Specific fluorescent tracers. Imaging and applications for photodynamic therapy
Comptes Rendus Biologies, 2002
Our main objective is to enlarge the fluorescence use in biosciences, with especially the photodynamic therapy (PDT) used for cancer treatment as one of the target applications. Meta-tetra(hydroxyphenyl)chlorin (m-THPC) is a second-generation photosensitiser, applied in photodynamic therapy. The localisation of this sensitiser as well as its induced cell death mechanisms in human breast cancer cells (MCF-7 and its resistant subline MCF-7 DXR , DXR: doxorubicin) were evaluated using fluorescence microscopy.
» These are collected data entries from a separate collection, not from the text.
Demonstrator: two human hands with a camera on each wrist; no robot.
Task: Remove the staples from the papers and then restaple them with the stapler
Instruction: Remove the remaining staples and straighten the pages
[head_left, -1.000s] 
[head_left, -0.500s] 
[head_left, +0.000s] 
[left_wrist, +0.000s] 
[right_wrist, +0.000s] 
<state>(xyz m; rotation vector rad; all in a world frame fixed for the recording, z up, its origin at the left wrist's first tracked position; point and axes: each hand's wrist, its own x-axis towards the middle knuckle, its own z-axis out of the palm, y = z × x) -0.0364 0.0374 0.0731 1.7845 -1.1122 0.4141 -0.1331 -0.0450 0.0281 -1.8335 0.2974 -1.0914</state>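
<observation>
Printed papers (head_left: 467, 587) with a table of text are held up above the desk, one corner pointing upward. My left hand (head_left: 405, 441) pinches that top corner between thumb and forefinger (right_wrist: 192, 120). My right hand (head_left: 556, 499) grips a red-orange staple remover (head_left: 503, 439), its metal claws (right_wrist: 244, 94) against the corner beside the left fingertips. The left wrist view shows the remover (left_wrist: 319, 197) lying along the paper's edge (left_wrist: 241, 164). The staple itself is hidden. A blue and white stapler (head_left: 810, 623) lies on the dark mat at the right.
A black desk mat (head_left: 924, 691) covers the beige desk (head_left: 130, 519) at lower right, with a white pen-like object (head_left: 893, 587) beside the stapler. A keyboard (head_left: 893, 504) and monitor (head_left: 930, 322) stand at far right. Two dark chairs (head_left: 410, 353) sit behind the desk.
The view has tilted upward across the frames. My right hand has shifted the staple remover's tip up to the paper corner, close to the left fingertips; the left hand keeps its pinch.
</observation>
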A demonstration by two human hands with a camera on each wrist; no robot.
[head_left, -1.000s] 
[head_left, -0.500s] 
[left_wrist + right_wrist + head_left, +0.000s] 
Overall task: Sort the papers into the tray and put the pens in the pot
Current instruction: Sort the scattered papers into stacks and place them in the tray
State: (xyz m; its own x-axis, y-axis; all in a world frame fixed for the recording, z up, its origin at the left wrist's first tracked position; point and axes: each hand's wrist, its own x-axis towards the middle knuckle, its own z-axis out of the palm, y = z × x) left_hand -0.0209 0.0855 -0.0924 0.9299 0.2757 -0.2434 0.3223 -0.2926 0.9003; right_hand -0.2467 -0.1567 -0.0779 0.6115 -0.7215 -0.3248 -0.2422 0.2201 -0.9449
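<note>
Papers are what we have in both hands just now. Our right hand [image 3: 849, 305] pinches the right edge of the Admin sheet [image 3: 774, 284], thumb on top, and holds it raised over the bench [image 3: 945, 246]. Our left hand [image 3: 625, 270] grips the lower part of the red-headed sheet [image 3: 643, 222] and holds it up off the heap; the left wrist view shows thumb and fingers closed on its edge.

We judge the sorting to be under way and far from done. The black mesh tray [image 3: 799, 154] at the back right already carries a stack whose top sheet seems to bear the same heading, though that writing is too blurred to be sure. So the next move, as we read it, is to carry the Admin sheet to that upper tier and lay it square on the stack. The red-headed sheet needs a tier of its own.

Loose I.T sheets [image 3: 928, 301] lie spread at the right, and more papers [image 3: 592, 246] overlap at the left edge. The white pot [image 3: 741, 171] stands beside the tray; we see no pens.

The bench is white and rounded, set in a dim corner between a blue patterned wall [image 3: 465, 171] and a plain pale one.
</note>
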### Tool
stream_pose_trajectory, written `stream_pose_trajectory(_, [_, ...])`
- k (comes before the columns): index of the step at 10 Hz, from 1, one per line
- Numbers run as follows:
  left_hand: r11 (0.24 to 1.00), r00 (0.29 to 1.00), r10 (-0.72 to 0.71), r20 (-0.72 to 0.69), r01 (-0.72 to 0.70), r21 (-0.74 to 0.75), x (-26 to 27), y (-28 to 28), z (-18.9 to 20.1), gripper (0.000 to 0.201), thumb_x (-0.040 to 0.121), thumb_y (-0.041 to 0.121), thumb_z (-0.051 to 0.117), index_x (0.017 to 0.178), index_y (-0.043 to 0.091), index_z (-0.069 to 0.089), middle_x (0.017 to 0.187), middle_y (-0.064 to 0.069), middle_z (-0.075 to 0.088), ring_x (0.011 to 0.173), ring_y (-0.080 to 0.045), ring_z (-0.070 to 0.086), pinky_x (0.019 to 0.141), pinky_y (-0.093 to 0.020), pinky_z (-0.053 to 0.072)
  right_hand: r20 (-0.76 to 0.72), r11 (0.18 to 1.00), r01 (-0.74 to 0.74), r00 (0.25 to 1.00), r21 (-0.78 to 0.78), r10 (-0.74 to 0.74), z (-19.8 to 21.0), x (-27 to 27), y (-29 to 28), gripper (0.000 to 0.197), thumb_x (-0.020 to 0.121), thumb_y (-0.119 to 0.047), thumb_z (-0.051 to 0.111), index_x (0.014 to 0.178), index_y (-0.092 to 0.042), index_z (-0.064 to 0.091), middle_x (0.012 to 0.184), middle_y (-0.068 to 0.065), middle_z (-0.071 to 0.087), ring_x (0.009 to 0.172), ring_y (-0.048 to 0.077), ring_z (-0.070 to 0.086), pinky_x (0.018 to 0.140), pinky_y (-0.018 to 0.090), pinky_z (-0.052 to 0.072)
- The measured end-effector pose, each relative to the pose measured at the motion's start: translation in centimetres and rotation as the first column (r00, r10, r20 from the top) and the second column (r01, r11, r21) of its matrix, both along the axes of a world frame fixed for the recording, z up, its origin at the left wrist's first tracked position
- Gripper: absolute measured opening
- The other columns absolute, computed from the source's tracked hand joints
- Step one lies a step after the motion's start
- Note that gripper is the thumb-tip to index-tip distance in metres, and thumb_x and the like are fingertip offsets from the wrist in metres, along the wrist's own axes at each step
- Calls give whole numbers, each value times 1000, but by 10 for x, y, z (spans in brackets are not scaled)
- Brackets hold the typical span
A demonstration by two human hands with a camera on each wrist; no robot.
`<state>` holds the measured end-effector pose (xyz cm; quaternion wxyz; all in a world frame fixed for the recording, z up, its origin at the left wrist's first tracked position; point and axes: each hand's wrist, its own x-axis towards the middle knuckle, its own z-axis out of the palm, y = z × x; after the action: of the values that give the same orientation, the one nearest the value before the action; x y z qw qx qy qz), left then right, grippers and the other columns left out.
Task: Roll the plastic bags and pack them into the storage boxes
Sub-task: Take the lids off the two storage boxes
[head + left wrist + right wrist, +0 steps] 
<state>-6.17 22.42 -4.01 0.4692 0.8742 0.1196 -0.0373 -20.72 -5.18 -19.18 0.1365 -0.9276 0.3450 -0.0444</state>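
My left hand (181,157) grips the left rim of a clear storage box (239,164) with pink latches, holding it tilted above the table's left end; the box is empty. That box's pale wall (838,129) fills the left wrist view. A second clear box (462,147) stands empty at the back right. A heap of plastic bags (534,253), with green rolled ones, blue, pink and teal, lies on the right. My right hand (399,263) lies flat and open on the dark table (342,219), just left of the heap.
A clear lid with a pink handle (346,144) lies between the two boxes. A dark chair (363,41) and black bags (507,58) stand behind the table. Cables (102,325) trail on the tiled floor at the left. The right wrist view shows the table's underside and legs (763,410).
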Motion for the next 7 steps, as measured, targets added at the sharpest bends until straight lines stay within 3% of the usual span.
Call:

In addition, we will present two additional routes, whose aims are to create new features to respond to the PDT questioning: firstly, the synthesis of fluorescent tracers, with a particular attention to the presence of hydrophilic groups (glucosamine ring) on the basic fluorophore structure to orientate the localisation of the probe and, secondly, the use of scanning near-field optical microscopy to reach a better resolution for the fluorescence microscopy analysis. To cite this article: M.-H. Teiten et al., C. R. Biologies 325 (2002) 487-493. © 2002 Académie des sciences / Éditions scientifiques et médicales Elsevier SAS fluorescence microscopy / fluorescent tracers / photodynamic therapy / biological cells / scanning near-field optical microscopy Résumé-Traceurs fluorescents spécifiques. Imagerie et applications en thérapie photodynamique. Notre objectif est d'accroître l'utilisation de la fluorescence pour les biosciences, avec comme application la thérapie photodynamique (PDT) utilisée pour le traitement de certains cancers. La méta-tétra(hydroxyphényl)chlorine (m-THPC) est un photosensibilisant de seconde génération utilisé en PDT. Sa localisation dans des cellules humaines de cancer du sein (MCF-7 et sa lignée résistante MCF-7 DXR) a été étudiée par microscopie de fluorescence, afin d'appréhender les cibles impliquées dans la photo-inactivation des cellules et d'évaluer les mécanismes de mort cellulaire induits. De plus, deux nouvelles voies de recherche, qui ont pour but d'améliorer les études en PDT, seront brièvement décrites. Il s'agit, d'une part, de la synthèse de traceurs fluorescents modifiés par la présence d'un cycle hydrophile glucosamine, de manière à orienter leur localisation à l'échelle cellulaire, et, d'autre part, de l'utilisation de la microscopie optique en champ proche pour atteindre, avec une meilleure résolution, les sites de fixation des traceurs.